Exercise — Lines that contain the string "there" are the ones to list; copy all of them from the records.

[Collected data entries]
□ □ □

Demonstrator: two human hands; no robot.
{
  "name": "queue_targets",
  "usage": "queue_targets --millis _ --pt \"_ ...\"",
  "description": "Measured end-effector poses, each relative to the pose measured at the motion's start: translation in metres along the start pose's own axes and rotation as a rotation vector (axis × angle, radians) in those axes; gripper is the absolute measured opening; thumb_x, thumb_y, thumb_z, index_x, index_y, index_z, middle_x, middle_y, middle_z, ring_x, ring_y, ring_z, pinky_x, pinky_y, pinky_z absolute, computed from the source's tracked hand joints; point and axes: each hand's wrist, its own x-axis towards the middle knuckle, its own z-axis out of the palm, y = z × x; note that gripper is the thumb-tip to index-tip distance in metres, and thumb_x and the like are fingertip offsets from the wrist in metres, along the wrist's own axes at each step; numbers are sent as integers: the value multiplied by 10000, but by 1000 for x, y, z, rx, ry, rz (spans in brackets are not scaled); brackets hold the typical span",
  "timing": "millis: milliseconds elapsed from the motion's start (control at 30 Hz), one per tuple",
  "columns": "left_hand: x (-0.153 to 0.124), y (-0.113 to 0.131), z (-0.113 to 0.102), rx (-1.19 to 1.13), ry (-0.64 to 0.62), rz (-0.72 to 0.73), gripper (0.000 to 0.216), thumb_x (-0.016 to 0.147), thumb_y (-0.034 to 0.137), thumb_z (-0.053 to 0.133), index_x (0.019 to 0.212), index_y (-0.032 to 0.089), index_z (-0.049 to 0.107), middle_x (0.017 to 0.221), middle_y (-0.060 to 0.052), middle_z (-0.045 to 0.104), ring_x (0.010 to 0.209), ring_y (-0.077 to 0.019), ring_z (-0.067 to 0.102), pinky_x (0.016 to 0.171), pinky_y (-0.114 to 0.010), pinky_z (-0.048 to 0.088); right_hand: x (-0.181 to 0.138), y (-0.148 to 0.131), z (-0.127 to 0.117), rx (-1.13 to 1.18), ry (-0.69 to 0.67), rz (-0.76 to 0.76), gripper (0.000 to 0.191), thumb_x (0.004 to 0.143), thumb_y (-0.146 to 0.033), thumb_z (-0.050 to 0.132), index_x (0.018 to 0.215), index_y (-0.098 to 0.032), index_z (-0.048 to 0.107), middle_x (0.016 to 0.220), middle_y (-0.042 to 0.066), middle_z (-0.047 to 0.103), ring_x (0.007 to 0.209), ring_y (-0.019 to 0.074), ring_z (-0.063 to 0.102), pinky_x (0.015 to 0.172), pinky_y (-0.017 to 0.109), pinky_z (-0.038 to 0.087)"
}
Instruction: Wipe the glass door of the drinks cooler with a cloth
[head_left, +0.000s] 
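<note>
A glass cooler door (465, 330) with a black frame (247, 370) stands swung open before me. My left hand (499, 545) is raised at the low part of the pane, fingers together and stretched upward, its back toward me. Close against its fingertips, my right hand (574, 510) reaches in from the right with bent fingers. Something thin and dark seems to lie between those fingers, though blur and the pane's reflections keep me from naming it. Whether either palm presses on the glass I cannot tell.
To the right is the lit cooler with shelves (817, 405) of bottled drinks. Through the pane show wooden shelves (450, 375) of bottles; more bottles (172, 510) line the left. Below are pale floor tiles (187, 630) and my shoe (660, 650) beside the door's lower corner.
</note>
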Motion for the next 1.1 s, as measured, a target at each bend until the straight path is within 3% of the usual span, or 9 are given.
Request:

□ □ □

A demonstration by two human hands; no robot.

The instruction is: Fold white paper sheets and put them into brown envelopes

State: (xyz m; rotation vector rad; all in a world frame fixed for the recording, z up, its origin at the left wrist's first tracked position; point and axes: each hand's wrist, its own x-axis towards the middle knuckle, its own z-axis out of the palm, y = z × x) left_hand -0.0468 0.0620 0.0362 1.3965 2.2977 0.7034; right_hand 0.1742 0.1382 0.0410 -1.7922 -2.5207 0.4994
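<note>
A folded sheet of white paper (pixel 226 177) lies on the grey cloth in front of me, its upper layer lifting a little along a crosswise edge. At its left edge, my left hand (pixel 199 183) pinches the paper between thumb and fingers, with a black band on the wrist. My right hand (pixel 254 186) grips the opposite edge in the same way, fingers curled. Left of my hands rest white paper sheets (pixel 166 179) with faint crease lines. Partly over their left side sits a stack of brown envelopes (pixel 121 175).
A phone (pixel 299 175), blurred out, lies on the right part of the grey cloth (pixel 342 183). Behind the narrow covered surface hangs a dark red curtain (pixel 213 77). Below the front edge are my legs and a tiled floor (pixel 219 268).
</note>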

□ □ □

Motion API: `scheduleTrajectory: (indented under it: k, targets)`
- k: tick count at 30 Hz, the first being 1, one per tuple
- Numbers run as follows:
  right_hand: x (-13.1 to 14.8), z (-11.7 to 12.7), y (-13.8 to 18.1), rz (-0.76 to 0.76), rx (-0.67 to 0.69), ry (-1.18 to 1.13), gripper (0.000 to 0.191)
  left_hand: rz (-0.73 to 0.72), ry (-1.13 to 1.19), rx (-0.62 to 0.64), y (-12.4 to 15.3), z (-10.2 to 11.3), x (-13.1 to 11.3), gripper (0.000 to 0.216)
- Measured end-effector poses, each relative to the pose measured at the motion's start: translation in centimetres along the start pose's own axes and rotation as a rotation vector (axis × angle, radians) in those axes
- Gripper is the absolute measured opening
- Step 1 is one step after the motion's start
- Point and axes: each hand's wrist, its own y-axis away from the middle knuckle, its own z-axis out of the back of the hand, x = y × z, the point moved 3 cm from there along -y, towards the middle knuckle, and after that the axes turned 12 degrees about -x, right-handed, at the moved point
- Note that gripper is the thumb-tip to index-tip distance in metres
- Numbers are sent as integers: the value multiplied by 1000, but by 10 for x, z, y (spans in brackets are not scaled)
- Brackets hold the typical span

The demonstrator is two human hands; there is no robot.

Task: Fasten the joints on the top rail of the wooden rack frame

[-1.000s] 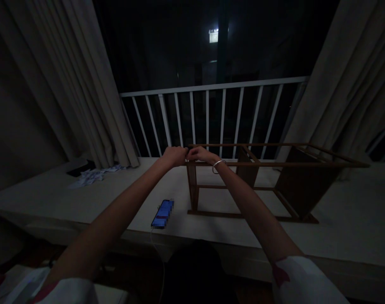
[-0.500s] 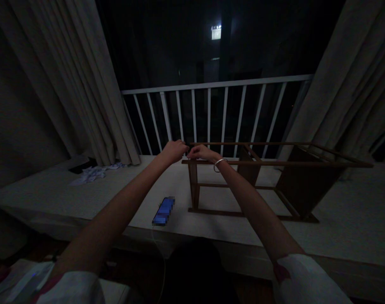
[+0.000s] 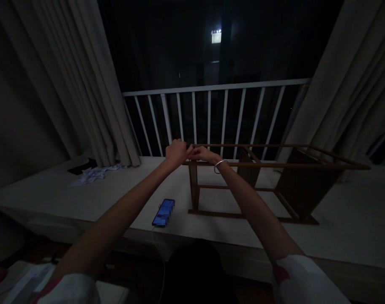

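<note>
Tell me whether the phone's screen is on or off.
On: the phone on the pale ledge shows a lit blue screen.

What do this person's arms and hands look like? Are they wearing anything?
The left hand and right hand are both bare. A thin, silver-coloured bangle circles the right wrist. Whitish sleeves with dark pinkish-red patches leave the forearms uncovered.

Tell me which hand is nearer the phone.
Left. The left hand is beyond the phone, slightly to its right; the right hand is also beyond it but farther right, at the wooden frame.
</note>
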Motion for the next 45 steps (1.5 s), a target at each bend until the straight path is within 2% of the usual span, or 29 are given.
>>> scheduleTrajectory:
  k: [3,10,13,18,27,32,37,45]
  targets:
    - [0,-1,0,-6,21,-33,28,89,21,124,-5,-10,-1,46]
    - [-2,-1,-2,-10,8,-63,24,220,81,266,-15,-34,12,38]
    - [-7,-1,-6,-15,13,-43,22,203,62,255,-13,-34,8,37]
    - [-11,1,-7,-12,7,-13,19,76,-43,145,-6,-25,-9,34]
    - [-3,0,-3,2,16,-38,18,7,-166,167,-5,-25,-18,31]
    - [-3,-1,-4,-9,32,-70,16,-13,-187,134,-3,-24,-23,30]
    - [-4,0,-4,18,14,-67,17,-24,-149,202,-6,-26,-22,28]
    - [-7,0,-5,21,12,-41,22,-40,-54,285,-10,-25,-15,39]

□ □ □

Expected answer —
- Point and axes: each hand's wrist, its own y-axis away from the middle knuckle, its own z-axis out of the back of the hand, x = y × z, the point moved 3 cm from there along -y, towards the middle knuckle, and after that the axes turned 12 degrees about -x, right-handed, at the moved point
The demonstrator is two human hands; there is no robot.

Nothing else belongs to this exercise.